→ **Task instructions**:
The material below holds a span beginning at the line with "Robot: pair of" and ending at the line with "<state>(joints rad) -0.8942". Quote that span exactly, both ends included, and only that span.

→ **The records**:
________________________

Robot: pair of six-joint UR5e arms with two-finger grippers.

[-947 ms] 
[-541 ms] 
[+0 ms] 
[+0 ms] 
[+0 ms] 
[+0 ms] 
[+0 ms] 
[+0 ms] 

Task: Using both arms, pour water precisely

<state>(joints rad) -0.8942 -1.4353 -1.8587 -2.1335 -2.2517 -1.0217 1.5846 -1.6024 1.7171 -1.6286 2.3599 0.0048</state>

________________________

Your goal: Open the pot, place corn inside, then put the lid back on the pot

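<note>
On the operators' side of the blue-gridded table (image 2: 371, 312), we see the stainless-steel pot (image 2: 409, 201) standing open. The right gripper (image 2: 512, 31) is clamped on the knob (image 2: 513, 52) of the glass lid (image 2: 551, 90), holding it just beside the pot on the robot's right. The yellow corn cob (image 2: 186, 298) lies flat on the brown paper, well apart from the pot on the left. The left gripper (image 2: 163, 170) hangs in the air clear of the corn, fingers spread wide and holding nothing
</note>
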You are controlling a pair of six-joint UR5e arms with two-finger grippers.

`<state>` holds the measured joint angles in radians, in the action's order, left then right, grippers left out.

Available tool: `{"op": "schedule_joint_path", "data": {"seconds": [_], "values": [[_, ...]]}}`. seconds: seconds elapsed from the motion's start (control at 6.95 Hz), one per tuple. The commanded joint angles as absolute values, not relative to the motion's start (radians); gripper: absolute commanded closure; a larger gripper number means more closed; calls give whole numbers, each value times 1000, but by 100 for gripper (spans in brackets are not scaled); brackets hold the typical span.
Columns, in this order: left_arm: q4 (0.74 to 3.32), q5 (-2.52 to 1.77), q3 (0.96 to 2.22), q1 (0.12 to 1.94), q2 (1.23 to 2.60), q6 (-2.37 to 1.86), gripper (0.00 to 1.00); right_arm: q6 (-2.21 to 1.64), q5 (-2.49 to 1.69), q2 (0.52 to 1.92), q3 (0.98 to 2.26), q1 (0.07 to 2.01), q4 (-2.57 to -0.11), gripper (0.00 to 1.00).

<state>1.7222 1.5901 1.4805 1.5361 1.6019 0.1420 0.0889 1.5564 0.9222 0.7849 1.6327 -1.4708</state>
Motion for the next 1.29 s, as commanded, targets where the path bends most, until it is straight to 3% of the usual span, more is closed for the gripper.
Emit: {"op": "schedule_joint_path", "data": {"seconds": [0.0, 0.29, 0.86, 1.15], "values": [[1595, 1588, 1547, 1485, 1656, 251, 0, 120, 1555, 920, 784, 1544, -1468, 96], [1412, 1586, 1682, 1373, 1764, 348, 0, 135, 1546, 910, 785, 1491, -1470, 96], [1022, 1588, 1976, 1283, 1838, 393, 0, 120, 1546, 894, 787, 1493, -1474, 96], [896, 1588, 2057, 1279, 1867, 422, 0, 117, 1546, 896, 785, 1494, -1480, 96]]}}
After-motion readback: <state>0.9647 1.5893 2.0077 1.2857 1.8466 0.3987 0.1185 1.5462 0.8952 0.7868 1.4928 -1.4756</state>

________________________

→ **Task solution**:
Robot: pair of six-joint UR5e arms with two-finger grippers.

[-947 ms] 
[-541 ms] 
[+0 ms] 
[+0 ms] 
[+0 ms] 
[+0 ms] 
[+0 ms] 
[+0 ms] 

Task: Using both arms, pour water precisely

<state>(joints rad) -0.8942 -1.4353 -1.8587 -2.1335 -2.2517 -1.0217 1.5846 -1.6024 1.7171 -1.6286 2.3599 0.0048</state>

No additional output will be given.